A tale of two strategiesA tale of two strategies
Nokia Siemens Networks and Ericsson have implemented contrasting strategies, one favouring specialisation and the other strength in breadth.
December 18, 2012
Infrastructure vendor Nokia Siemens Networks (NSN) is set to exit 2012 having shed almost every operation it does not consider a core asset, in line with the restructuring plan it outlined in November 2011.
The year culminated in parent company Nokia selling and leasing back its head office building in Espoo, Finland, because “owning real estate is not part of Nokia’s core business”. The firm received €170m for its headquarters from Exilion Capital, a company owned by four Finnish institutions specialising in the management of real estate private equity funds.
Nokia recently posted an operating profit of €182m for the third quarter of 2012, coming up from a loss of €227m in the previous quarter and a loss of €114m in the third quarter of 2011.
In a quest to complete its transformation into a “mobile broadband specialist,” NSN has now divested seven of its “non-core” business assets since November 2011. “During 2012 Nokia Siemens Networks has made tremendous progress in the transformation of our company to being the world’s mobile broadband specialist. Our strategic focus on our core markets has enabled us to concentrate our energy and investment in areas such as LTE where we have strengthened our global leadership position,” said Rajeev Suri, chief executive officer at NSN.
The most recent operational disposal was NSN’s business support systems (BSS) unit, which went to billing and charging software provider Redknee. Under the terms of the deal, approximately 1,200 NSN employees will transfer to Redknee. Earlier this year the vendor outsourced a portion of its OSS and Subscriber Data Management activities to Finnish managed services player Tieto.
In the same week, the company announced plans to offload its optical networks business to investment firm, Marlin Equity Partners, and have the business spun off as a separate company that intends to run as “an industry leader in the fragmented optical networking sector.”
As a result of the transaction, up to 1,900 employees— mainly in Germany, Portugal and China—are expected to transfer to the new company in line with applicable local legal requirements. The transaction is expected to close in the first quarter of 2013 and will be headquartered in Munich, Germany.
Earlier in the year, the fixed-wireless broadband business, which NSN acquired as part of the Expedience portfolio it bought from Motorola Solutions networks, went to privately held Spanish firm, CN Tetragen. Meanwhile the broadband access unit was sold to US firm Adtran, the WiMAX business went to infrastructure player NewNet Communication Technologies and the microwave business to DragonWave.
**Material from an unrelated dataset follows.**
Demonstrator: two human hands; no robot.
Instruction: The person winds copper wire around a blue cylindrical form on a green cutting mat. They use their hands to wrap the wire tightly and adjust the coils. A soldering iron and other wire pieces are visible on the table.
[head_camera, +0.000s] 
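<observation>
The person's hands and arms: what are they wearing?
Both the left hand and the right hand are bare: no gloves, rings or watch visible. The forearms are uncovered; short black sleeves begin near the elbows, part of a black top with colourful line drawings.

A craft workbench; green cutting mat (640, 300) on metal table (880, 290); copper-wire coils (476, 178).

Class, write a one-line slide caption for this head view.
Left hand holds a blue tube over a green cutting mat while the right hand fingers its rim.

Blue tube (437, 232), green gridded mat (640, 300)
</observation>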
These deals involved around 1,000 staff transfers in addition to the 17,000 staff reduction announced in November, taking the total number of staff reductions announced so far past 18,000. As it seeks to refocus, the company is looking to third parties to bolster its offerings. In the summer the vendor signed a global reseller agreement with wifi specialist Ruckus Wireless to help operators integrate wifi coverage as part of its small cells portfolio designed for mobile broadband services, a strategy which fits with its mobile broadband strategy.
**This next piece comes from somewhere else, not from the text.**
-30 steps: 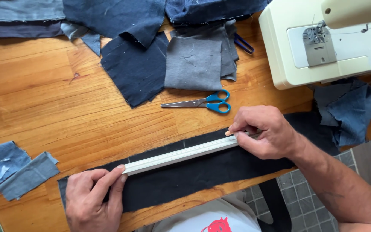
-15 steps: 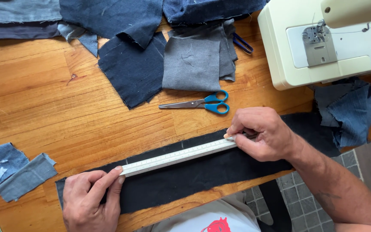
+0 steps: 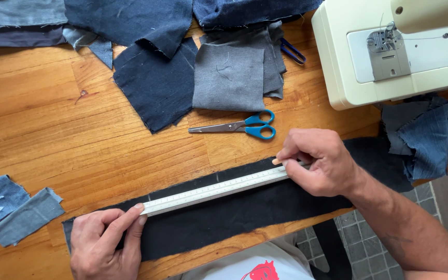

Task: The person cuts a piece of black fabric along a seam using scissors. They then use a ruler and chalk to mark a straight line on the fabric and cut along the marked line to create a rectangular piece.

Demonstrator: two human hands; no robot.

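- Both hands pin a pale ruler (image 3: 216, 190) flat on a black fabric strip (image 3: 234, 220): left hand (image 3: 105, 243) presses its near end with curled fingers, right hand (image 3: 320, 161) pinches the far end.
- Strip runs slantwise along the wooden table's (image 3: 42, 129) front edge, partly overhanging it.
- Blue-handled scissors (image 3: 237, 126) lie just beyond the ruler, apart.
- Bare wood opens leftward; denim scraps (image 3: 14, 210) sit near the left hand.
- Sewing machine (image 3: 390, 52) closes the right corner.

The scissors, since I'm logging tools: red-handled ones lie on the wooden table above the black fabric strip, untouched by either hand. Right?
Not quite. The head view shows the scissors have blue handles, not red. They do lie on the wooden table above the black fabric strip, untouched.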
There are three further units that NSN has identified as being non-core: Perfect Voice, the firm’s fixed line VoIP offering; Narrowband and Carrier Ethernet.
“We’ve not made any announcements about these businesses—they are in maintenance mode,” an NSN spokesman said. “We think the industry is evolving towards vendors that are focused and not ones that try to be end-toend. We see that as something our customers are supporting and actually now our competitors are trying to copy it.”
Conversely, Ericsson is focused on leveraging assets that it has acquired in recent years. Building on the acquisition of Telcordia in 2011, B/OSS has become a key strategic area for Ericsson to focus on as it is so closely tied to SDN (software defined network) evolution, according to CTO Ulf Uwaldsson.
In line with NSN’s deal with Ruckus, Ericsson has also recognised the challenge in integration of wifi technologies with those developed by the 3GPP. Building on another acquisition— BelAir networks in April of 2012—Ericsson is now tackling the issue with a wifi controller interface that talks to the 3GPP core, allowing operators to apply the same policy control and charging mechanisms. The company unveiled the first product to make use of this technology in October, with the launch of a stadium optimised wifi access point and controller.
And with Redback, which gave it strong assets in IP routing technology, the firm acquired the “glue” to hold broadcast, IT and telecoms services together in the broadcast services division of Technicolor.
Nonetheless, Ericsson has not avoided some dieting of its own. In August, US access solutions provider Calix acquired the company’s fibre access assets and more recently the company began to cut 1,550 jobs in its native Sweden, following third quarter earnings in which it saw a 42 per cent year on year reduction in net income.
But still, Ericsson has an extensive portfolio of businesses and was even in the frame to pick up NSN’s BSS unit. It will be interesting to see how the two strategies play out, with Ericsson looking to function as a one-stop shop, while a streamlined NSN is keeping its focus very much on mobile broadband, with radio access and core at the heart of the strategy, but supported by customer experience management, network intelligence and services.